Hibiki Path Advisors (“we”, “us”, “our”) has submitted a shareholder proposal to JAPAN PURE CHEMICAL CO., LTD. (the “Company” “JPC”), one of our portfolio companies, from our position as the largest shareholder, in order to protect the common interests of JPC’s shareholders. While the Board of Directors of JPC has expressed its opposition to all of our proposals, Institutional Shareholder Services (ISS), a leading proxy advisory firm, has publicly recommended voting for three out our four proposals—specifically, Items 11, 12, and 13, as outlined below. Concerning Item 10, which ISS recommends voting against, their decision is based on a dilution risk that was calculated by most pessimistically assumed formula, and we believe that ISS opposition is technical (based on magnitude of the potential issuance) and does not constitute fundamental objection our intent to align interest between management and the shareholders.

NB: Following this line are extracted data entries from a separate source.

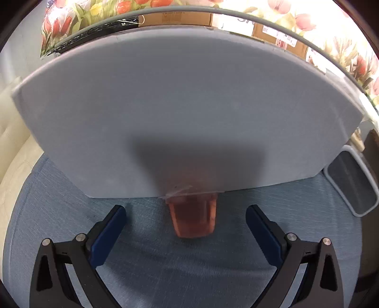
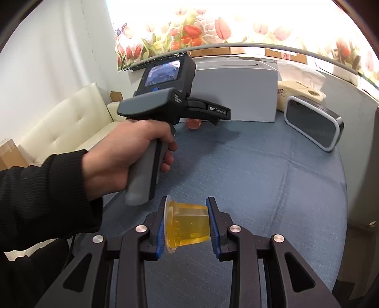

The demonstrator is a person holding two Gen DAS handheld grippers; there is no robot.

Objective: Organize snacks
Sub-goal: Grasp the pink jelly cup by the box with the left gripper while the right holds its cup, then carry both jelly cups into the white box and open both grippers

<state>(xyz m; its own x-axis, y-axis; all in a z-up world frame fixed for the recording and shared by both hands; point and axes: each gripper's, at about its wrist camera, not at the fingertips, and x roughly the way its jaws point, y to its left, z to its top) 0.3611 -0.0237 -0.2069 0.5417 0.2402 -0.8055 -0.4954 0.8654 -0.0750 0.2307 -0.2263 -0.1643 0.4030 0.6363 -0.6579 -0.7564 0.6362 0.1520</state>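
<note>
Surface: blue cloth [image 2: 260,177], covering the whole work area, creased in places.

Left gripper [image 1: 186,210]: jaws wide apart, nothing between the pads. It points down at the cloth, toward the foot of the grey box. A hand [image 2: 125,156] in a black sleeve [image 2: 42,194] grips its grey handle; a small screen on its back is lit.

Orange cup [image 1: 193,216]: a jelly cup, lying on the cloth between the two open left fingers, touching neither. Its lidded end is against the bottom edge of the box. In the right wrist view it shows only as an orange patch under the left gripper's body.

Right gripper [image 2: 186,224]: closed on the yellow cup [image 2: 189,226], held above the near part of the cloth. The cup lies on its side between the blue pads [image 2: 211,222], its clear rim against the left pad, its base against the right.

Grey box [image 1: 180,106]: large, plain, standing at the far side of the cloth.

Speaker [image 2: 312,123]: dark face, pale rim, on the cloth to the right of the box, tilted.

Tissue pack [image 2: 298,90]: cream, far right, behind the speaker.

Sofa [image 2: 68,123]: cream, tufted, to the left beyond the cloth.

Backdrop: tulip print [image 2: 201,30] along the far wall, cardboard cartons [image 1: 175,19] below it.
</note>
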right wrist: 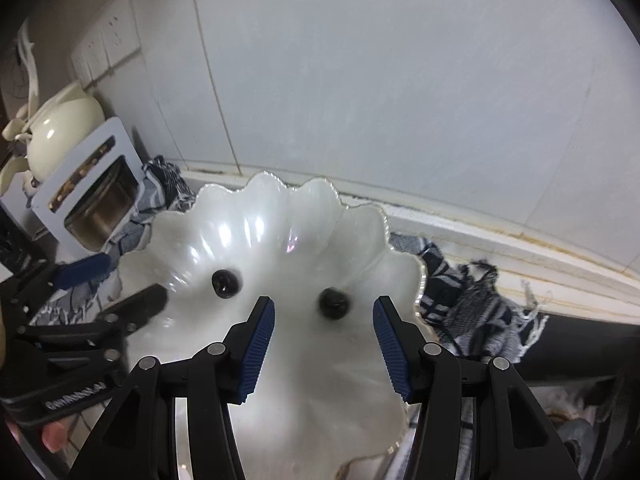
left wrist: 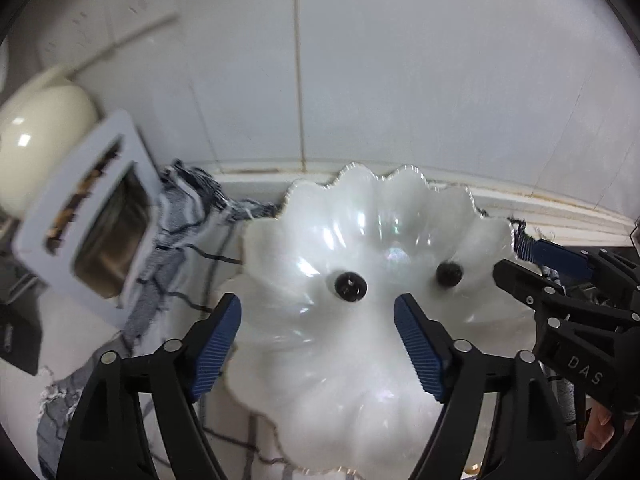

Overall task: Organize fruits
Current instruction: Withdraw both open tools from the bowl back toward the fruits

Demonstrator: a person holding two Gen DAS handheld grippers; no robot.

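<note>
Where both dark round fruits (left wrist: 351, 287) rest, the bowl (left wrist: 360, 380) gleams pearly white.

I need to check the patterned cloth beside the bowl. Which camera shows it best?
The right wrist view: the dark-and-white cloth lies sharp and frayed right of the scalloped bowl, with more by the toaster. The left wrist view shows cloth left of the bowl, blurred, and only a scrap at right.
</note>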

Please refer to the AGM notice issued by the Company for details of the proposals.
Figure 1: ISS Recommendations on Our Shareholder Proposals
※Prepared by Hibiki based on ISS’s stated rationale. The ratio of cross-shareholdings to net assets is as of FY3/24
(Source: Created by Hibiki)
Key takeaways from ISS’s recommendations are as follows, in our view:
①ISS explicitly pointed to the Company’s “Unusually High” level of cash holdings, as well as the fact that 60.5%¹of its net assets are allocated to cross-shareholdings—significantly exceeding ISS’s 20% criteria—as part of its rationale for supporting our proposals.
②ISS firmly endorsed the strengthening of shareholder rights regarding the distribution of profits and share buybacks, clearly stating that such measures are beneficial to shareholders.
③ISS underscored the urgent need for enhanced shareholder returns, citing the Company’s chronically low capital efficiency and poor market valuation.
Figure 2: The Company’s Excess Assets
(Source: Created by Hibiki)
Regarding Item 10, which ISS recommends opposition to restricted stock grants, the stated reason behind the opposition is “excessive dilution”. However, we understand that it does not undermine the fundamental merit of our proposal. Given that ISS has also recommended opposition to items 8 and 9 based on similar dilution concerns, it is clear that the issue lies not with the intent of the proposal but rather reflects a routine, formulaic judgment based on a most pessimistic assumption for shareholders (i.e. the board keeps issuing maximum shares possible to themselves).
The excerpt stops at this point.